Paval had won the match of day against qualifier Roy Kalmanovich of Illinois, saving three match points in a 5-7, 7-6(9), 7-5 victory that took three hours and 46 minutes to complete.
Kalmanovich served for the match at 5-4 in the second set, and again at 5-3 in the third, but didn't get to match point in either case. Two of his three match points were in the tiebreaker, and a backhand error and a Paval return winner kept the match going on those two occasions. Serving at 4-5 in the third set, Paval saved his third match point at 30-40, anticipating a Kalmanovich pass and volleying a winner. Three deuces later, Paval finally held, and when Kalmanovich was broken in the next game, the Oklahoma junior had his chance to serve it out. He had to save a break point, which he did with a big first serve at 30-40, and two huge first serves later, the left-hander had his spot in the semifinals.
Against Spencer, Paval's ball-striking, especially on the forehand side, kept the Georgia senior defending, and after five straight breaks, Paval held to take control of the first set.
"I got away from my game plan a little," said Spencer. "I wasn't hitting high enough. Coach talked to me and said to go higher, heavier to his backhand and dictate more with my forehand. His forehand's his weapon, so I had to be more mentally tough and more disciplined in the second and third sets."
Paval was broken immediately to start the second set, and Spencer took it quickly 6-1. In the third set, still showing few signs of fatigue, Paval held for 1-1 and had four break points in Spencer's next service game. Spencer saved them all, a key turning point in the match.
"It was huge. That was momentum," said Spencer, who was taking an ice bath to recover from the long day while being interviewed. "When you're winning, for some reason you get energy, so I knew I needed to hold that game. Momentum's huge in the third set--it's like a sprint. And I really wanted an insurance break in the third set, because he's so good, he could get a break back and this wind's unpredictable."

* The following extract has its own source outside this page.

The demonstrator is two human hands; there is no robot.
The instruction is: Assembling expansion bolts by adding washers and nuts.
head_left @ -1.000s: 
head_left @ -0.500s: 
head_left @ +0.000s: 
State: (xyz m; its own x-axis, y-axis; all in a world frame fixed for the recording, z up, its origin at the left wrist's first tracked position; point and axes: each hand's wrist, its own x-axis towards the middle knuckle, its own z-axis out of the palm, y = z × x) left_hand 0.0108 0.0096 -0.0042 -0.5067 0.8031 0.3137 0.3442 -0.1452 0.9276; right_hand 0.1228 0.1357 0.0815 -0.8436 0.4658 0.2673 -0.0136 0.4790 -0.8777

Broken in the fourth game and trailing 4-1, Paval just couldn't find the energy that had gotten him through the first five hours of tennis he had played Saturday. He was broken again for 5-1 and Spencer served it out with no resistance from the exhausted Sooner.
In Sunday's final, both Frank and Spencer are hoping to follow in the large footsteps of recent All-American winners from their schools. Last year, Virginia's Alex Domijan, a 6-foot-7 freshman who had received the tournament's top freshman wild card, just as Frank did this year, became the first Cavalier to capture an All-American singles title. The past champions from Georgia include Travis Helgeson (2007), John Isner (2005), Al Parker (1989, 1990) and Mikael Pernfors (1984).
The doubles final, also scheduled for 10 a.m. on Sunday, will feature top seeds Kevin King and Juan Spir of Georgia Tech against 2010 finalists Chase Buchanan and Blaz Rola of Ohio State, the No. 3 seeds. Buchanan and Rola beat Georgia's Sadio Doumbia and Ignacio Taboada 6-2, 6-4, while King and Spir won the final four games of the match to overcome Auburn's Andreas Mies and Alex Stamchev 6-2, 3-6, 6-4.
The consolation final in singles will feature Pepperdine's Sebastian Fanselow and Kentucky's Eric Quigley. The doubles consolation final is between Nick Andrews and Christoffer Konigsfeldt of Cal and Devin McCarthy and Ille Van Engelen of Ohio State.
For complete results, see the ITA tournament page.
In the ITA Riviera All-American Championships in Pacific Palisades, California, No. 2 seed Allie Will of Florida will meet Jacqueline Cako of Arizona State for the title. Will is also in the doubles final, with Sofie Oyen. They will play Stanford's Nicole Gibbs and Mallory Burdette for the championship. See the ITA tournament page for more.